Exercise details - Using the exact wording, repeat every line of the material.

The data -
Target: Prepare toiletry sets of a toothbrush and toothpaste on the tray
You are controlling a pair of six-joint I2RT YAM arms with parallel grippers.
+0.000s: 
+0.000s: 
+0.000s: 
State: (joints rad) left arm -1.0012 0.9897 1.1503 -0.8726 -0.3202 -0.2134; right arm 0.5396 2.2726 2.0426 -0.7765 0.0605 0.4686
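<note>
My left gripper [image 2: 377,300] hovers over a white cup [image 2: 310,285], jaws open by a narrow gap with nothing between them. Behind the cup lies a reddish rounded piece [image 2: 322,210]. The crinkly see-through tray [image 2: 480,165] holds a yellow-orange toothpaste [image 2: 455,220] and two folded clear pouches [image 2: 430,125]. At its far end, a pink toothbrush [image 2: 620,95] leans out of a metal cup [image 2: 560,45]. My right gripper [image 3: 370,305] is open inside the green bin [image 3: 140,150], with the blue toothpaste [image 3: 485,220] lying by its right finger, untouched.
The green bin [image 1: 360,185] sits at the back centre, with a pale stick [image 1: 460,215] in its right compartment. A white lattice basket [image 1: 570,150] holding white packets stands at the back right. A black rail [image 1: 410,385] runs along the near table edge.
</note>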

Exercise result -
Target: Prepare toiletry sets of a toothbrush and toothpaste on the tray
You are controlling a pair of six-joint I2RT YAM arms with parallel grippers.
+0.000s: 
+0.000s: 
+0.000s: 
State: (joints rad) left arm -1.0012 0.9897 1.1503 -0.8726 -0.3202 -0.2134; right arm 0.5396 2.2726 2.0426 -0.7765 0.0605 0.4686
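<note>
My left gripper [image 2: 377,300] hovers over a white cup [image 2: 310,285], jaws open by a narrow gap with nothing between them. Behind the cup lies a reddish rounded piece [image 2: 322,210]. The crinkly see-through tray [image 2: 480,165] holds a yellow-orange toothpaste [image 2: 455,220] and two folded clear pouches [image 2: 430,125]. At its far end, a pink toothbrush [image 2: 620,95] leans out of a metal cup [image 2: 560,45]. My right gripper [image 3: 370,305] is open inside the green bin [image 3: 140,150], with the blue toothpaste [image 3: 485,220] lying by its right finger, untouched.
The green bin [image 1: 360,185] sits at the back centre, with a pale stick [image 1: 460,215] in its right compartment. A white lattice basket [image 1: 570,150] holding white packets stands at the back right. A black rail [image 1: 410,385] runs along the near table edge.
</note>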

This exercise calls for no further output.